= Polycarpic =

Polycarpic plants----plants that flower and set seeds many times before dying

Polycarpic plants are those that flower and set seeds many times before dying. A term of identical meaning is pleonanthic and iteroparous. Polycarpic plants are able to reproduce multiple times due to at least some portion of its meristems being able to maintain a vegetative state in some fashion so that it may reproduce again. This type of reproduction seems to be best suited for plants who have a fair amount of security in their environment as they do continuously reproduce.

Generally, in reference to life-history theory, plants will sacrifice their ability in one regard to improve themselves in another regard, so for polycarpic plants that may strive towards continued reproduction, they might focus less on their growth. However, these aspects may not necessarily be directly correlated and some plants, notably invasive species, do not follow this general trend and actually show a fairly long lifespan with frequent reproduction. To an extent, there does seem to be an importance of the balance of these two traits as one study noted how plants that had a very short lifespan as well as plants that had a very long lifespan and also had little reproductive success were not found in any of the nearly 400 plants included in the study.

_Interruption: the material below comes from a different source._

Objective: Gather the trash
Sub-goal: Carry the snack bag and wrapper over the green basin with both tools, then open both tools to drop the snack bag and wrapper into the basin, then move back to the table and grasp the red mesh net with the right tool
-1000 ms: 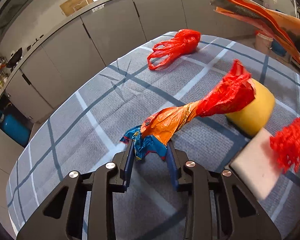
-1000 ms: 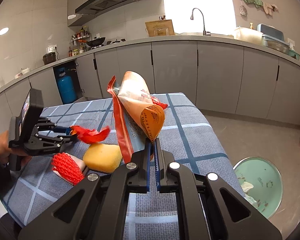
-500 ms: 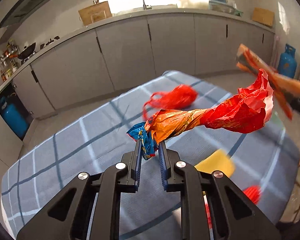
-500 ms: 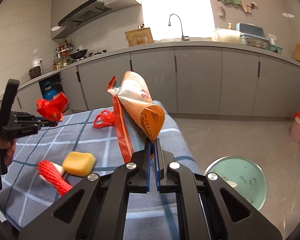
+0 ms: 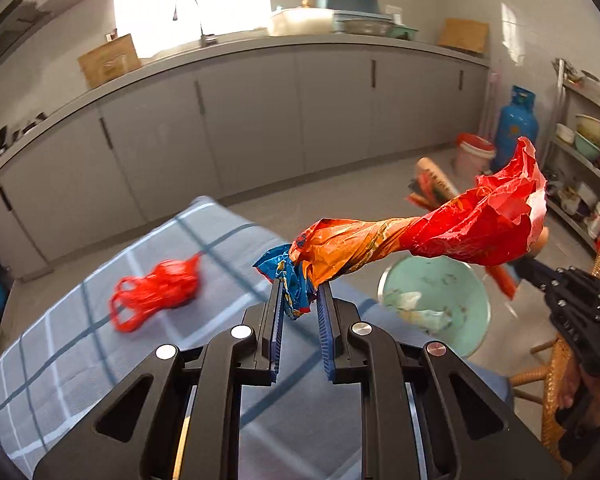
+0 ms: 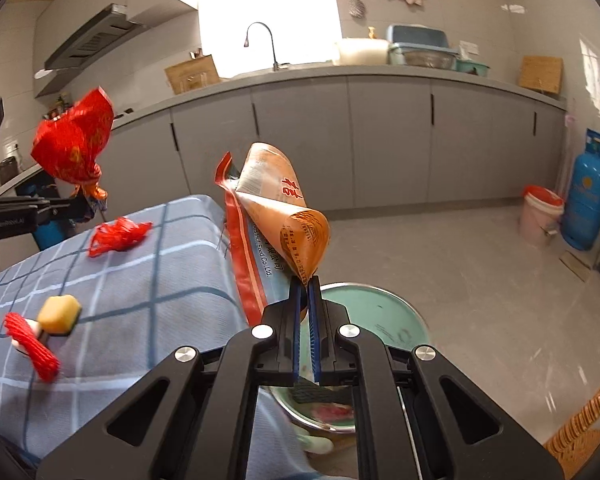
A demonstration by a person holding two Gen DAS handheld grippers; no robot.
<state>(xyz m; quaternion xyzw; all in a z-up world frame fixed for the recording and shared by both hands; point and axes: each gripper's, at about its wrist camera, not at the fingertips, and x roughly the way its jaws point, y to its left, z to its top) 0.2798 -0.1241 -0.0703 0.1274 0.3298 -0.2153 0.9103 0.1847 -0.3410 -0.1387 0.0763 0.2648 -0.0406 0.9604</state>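
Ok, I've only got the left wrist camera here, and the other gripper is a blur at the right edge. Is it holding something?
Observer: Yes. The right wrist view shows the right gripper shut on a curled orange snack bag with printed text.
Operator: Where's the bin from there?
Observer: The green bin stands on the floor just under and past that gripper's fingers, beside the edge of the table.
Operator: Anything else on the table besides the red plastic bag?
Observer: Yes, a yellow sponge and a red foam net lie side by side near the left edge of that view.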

Due to their reduced development, it has been noted how polycarpic plants have less energy to reproduce than monocarpic plants throughout their lifetimes. In addition, as its lifespan increases, the plant is also subject to more inconveniences due to its age, and thus might focus more towards adapting to it, resulting in less energy the plant is able to spend on reproduction. One trend that has been noticed throughout some studies is how quicker lifespans generally impact how quickly the plants increasingly expend their energy towards reproduction. However, the specific structure of polycarpic strategies depends on the specific plant and all polycarpic plants do not seem to have a uniform pattern of how energy is expended on reproduction. These strategies are not concrete and these strategies are also subject to being impacted by the random environmental factors or other functions of the plant itself.

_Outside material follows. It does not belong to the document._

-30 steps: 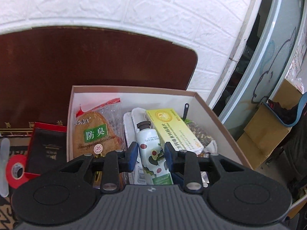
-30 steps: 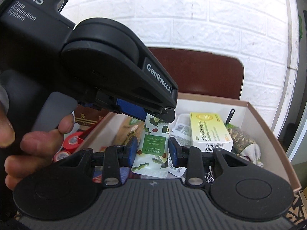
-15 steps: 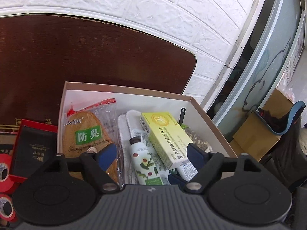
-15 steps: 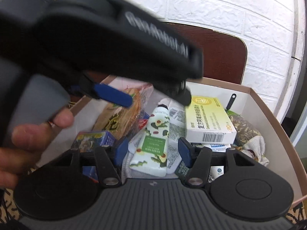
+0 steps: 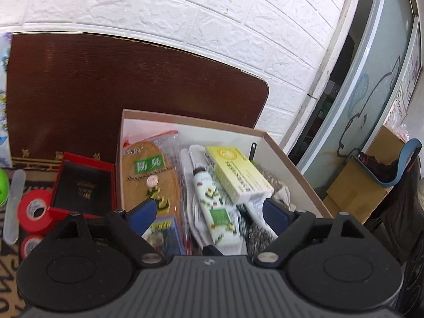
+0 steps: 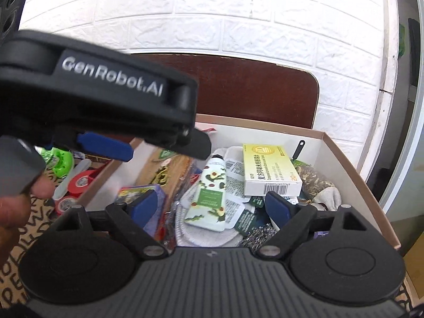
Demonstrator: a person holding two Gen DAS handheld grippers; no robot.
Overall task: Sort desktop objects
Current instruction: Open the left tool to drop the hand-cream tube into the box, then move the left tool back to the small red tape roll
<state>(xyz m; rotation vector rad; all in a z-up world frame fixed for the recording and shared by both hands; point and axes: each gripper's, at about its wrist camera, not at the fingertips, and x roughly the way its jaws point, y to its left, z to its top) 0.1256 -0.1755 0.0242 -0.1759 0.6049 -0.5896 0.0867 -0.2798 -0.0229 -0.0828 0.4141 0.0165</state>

The threat of competition might also be influential in how polycarpic plants choose to reproduce. Some studies show that while the competition itself may not be impactful, the plants can still be subject to danger through concerns such as diseases and more. Even if polycarpic plants are faced with competition, there are many ways they might respond to it such as focusing more on growth than reproduction in the hopes that they would eventually overcome the competition to successfully reproduce, or, on the other hand, the threat of elimination of the species might be too large that the plant focuses more strongly on reproduction, but this would ultimately impact their development, diminishing both their ability to grow and reproduce. This study reports that generally, when pressured, the polycarpic plant seems to focus more on reproduction, which may help them against competition as it allows them to become less overwhelmed.

Generally, herbaceous plants will choose to focus on reproduction while woody plants will generally endure it as woody plants are usually able to endure more as well as live longer than herbaceous plants, which generally have a shorter lifespan, would.